Then use $\dfrac{{dy}}{{dx}} = \dfrac{{du}}{{dx}} - \dfrac{{dv}}{{dx}}$ to get the answer.

**Complete step by step solution:**

Given that $y = {x^x} - {2^{\sin x}}$

We have to find the derivative of y with respect to x.
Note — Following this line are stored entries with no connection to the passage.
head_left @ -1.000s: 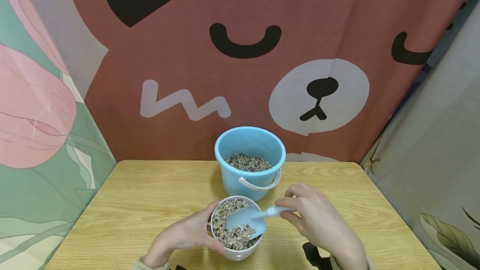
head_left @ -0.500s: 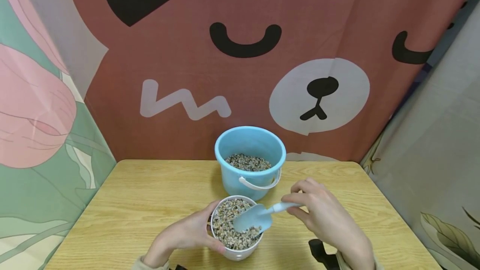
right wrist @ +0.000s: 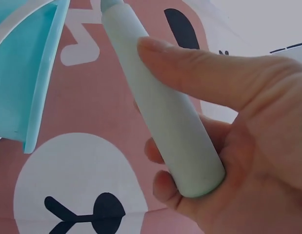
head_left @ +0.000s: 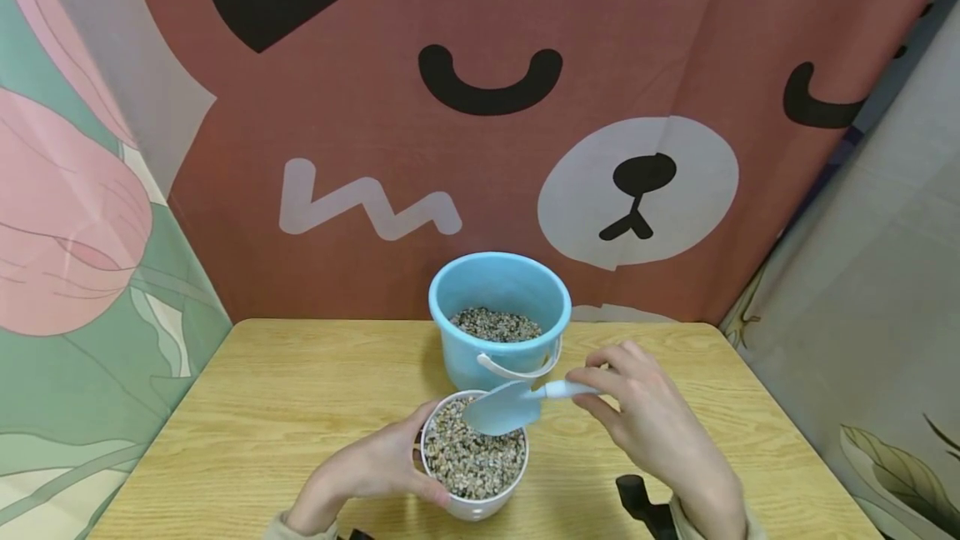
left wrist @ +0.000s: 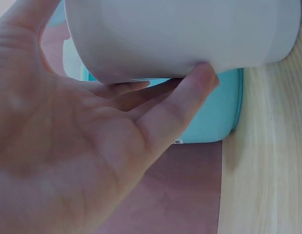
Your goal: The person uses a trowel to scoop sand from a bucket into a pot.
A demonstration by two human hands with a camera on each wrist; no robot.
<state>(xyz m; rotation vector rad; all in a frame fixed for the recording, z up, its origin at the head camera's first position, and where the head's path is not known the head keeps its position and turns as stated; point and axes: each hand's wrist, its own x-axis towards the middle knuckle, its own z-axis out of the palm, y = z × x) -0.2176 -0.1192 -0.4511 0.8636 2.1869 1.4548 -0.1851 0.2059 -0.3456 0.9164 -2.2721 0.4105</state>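
Observation:
A white pot [head_left: 477,512] filled close to its rim with small mixed gravel [head_left: 478,463] stands near the front of the table. My left hand [head_left: 384,458] holds it from the left, thumb at the near side and fingers around the far side. In the left wrist view the fingers touch the pot's wall [left wrist: 180,34]. My right hand [head_left: 647,419] grips the handle of a light blue toy shovel [head_left: 502,411]. The blade hangs above the far part of the pot, tilted. Fingers and thumb wrap the pale handle [right wrist: 160,117] in the right wrist view.
Just behind the pot stands a light blue bucket [head_left: 461,361] with more gravel low inside and a white handle [head_left: 517,374] hanging at its front. The wooden table [head_left: 300,382] ends at a bear-printed curtain [head_left: 360,273]. Printed cloth hangs at both sides.
The shovel has risen from the gravel and moved away from me, its blade turning over; the gravel it carried now lies in the pot. My left hand and the pot have stayed put.

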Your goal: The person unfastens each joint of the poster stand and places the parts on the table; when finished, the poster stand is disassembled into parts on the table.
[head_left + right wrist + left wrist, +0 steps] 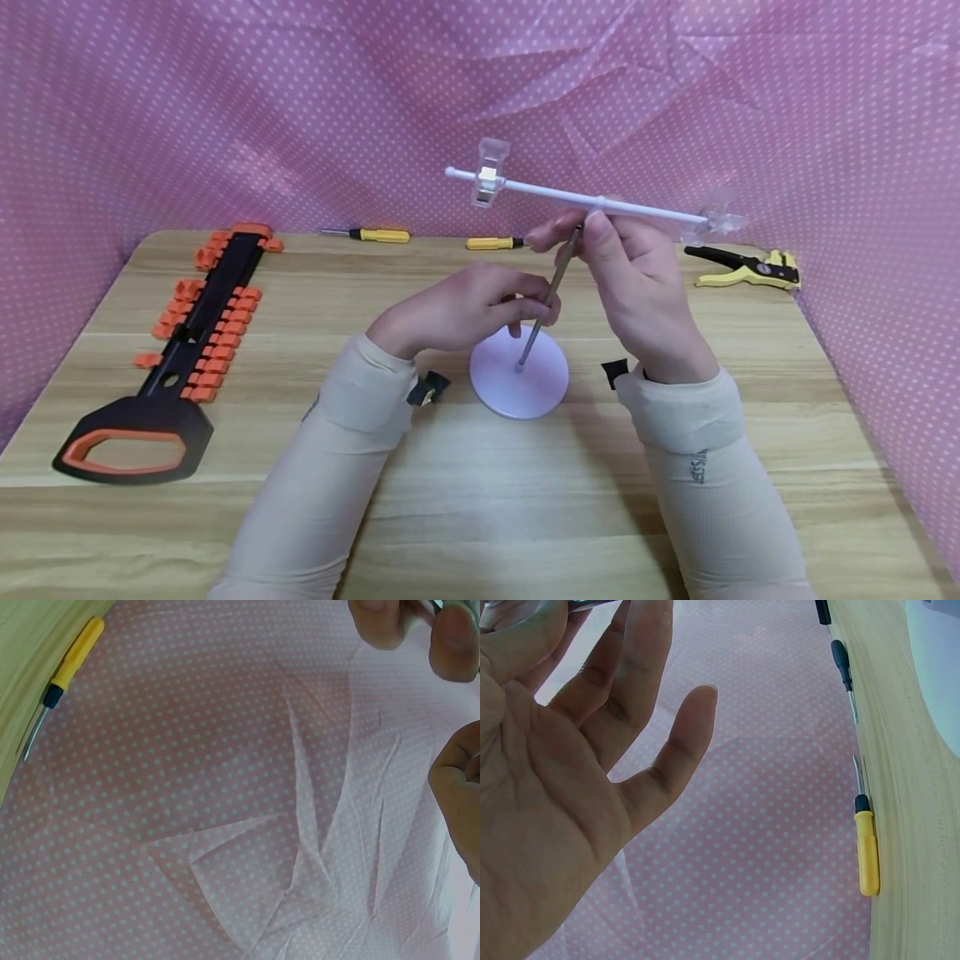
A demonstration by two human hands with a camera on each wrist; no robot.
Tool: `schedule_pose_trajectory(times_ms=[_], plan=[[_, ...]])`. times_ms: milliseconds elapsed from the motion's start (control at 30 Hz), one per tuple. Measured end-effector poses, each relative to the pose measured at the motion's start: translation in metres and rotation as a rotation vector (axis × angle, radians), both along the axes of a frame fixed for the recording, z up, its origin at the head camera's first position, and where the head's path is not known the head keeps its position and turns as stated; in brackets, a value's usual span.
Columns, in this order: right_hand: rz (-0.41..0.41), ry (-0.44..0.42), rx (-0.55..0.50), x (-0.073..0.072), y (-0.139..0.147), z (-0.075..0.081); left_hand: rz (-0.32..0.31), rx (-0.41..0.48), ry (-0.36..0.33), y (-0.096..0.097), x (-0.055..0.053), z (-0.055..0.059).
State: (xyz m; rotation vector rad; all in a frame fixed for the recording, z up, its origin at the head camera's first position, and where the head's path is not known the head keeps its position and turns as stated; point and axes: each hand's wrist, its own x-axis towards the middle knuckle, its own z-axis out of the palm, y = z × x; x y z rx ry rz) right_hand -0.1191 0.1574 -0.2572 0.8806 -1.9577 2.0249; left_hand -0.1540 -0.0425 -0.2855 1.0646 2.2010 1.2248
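Head view: the right hand (637, 287) hides the tip of a screwdriver (491, 243) at the table's (480, 508) far edge; the near edge is cut off.

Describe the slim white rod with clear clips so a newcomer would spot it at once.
Behind the pale wooden table hangs a pink polka-dot curtain; against it, find the bare right hand. That hand pinches the slim white rod, which slopes gently down to the right. Unlike the thin metallic pole below, it is white and carries a clear plastic clip near each end.

Black-and-orange rack (207, 310), yellow screwdrivers (382, 236), wire stripper (759, 269).
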Motion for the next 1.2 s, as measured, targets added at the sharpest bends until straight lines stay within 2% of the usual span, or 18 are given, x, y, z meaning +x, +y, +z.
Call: schedule_pose_trajectory(times_ms=[267, 567, 867, 1200], plan=[[-0.010, -0.022, -0.025, 0.000, 0.003, 0.001, -0.008, -0.001, 0.035, -0.002, 0.000, 0.000], [-0.033, -0.003, 0.012, -0.003, 0.010, 0.001, -0.018, -0.010, 0.054, -0.003, 0.000, 0.000], [-0.081, -0.024, 0.035, -0.003, 0.019, 0.005, -0.021, -0.029, 0.059, -0.003, 0.000, 0.000], [-0.070, -0.020, -0.037, -0.005, 0.028, 0.007, -0.018, -0.026, 0.045, -0.003, 0.001, 0.000]])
Let$u = {x^x}$ and $v = {2^{\sin x}}$

Then $y = u - v$

We will first differentiate u and v with respect to x.

Now consider $u = {x^x}$.

Taking log on both the sides,

$

\log u = \log {x^x} \\

\Rightarrow \log u = x\log x.......(1) \\

$

Here we used the property of logarithm, $\log {a^b} = b\log a$

Differentiate (1) with respect to x on both the sides

$

\dfrac{{d(\log u)}}{{dx}} = \dfrac{{d(x\log x)}}{{dx}} \\

\Rightarrow \dfrac{1}{u}\dfrac{{du}}{{dx}} = (x \times \dfrac{1}{x} + \log x \times 1) = 1 + \log x \\

\Rightarrow \dfrac{{du}}{{dx}} = u(1 + \log x) \\

$

Now, substitute the value of u.

$\dfrac{{du}}{{dx}} = {x^x}(1 + \log x).....(A)$

Consider $v = {2^{\sin x}}$

Taking log on both the sides,

\[

\log v = \log ({2^{\sin x}}) \\

\Rightarrow \log v = \sin x(\log 2)......(2) \\

\]

Here $\log 2$is a constant.

Differentiate (2) with respect to x on both the sides

\[

\dfrac{{d(\log v)}}{{dx}} = \dfrac{{d(\sin x(\log 2))}}{{dx}} \\

\Rightarrow \dfrac{1}{v}\dfrac{{dv}}{{dx}} = \log 2\dfrac{{d(\sin x)}}{{dx}} = \log 2(\cos x) \\

\Rightarrow \dfrac{{dv}}{{dx}} = v(\log 2)(\cos x) \\

\]

Now, substitute the value of v.

\[\dfrac{{dv}}{{dx}} = {2^{\sin x}}(\log 2)(\cos x)....(B)\]

Now, $y = u - v$

Differentiate with respect to x on both the sides

$\dfrac{{dy}}{{dx}} = \dfrac{{du}}{{dx}} - \dfrac{{dv}}{{dx}}$

Using (A) and (B), we get

$\dfrac{{dy}}{{dx}} = {x^x}(1 + \log x) - {2^{\sin x}}(\log 2)(\cos x)$ which is the required answer.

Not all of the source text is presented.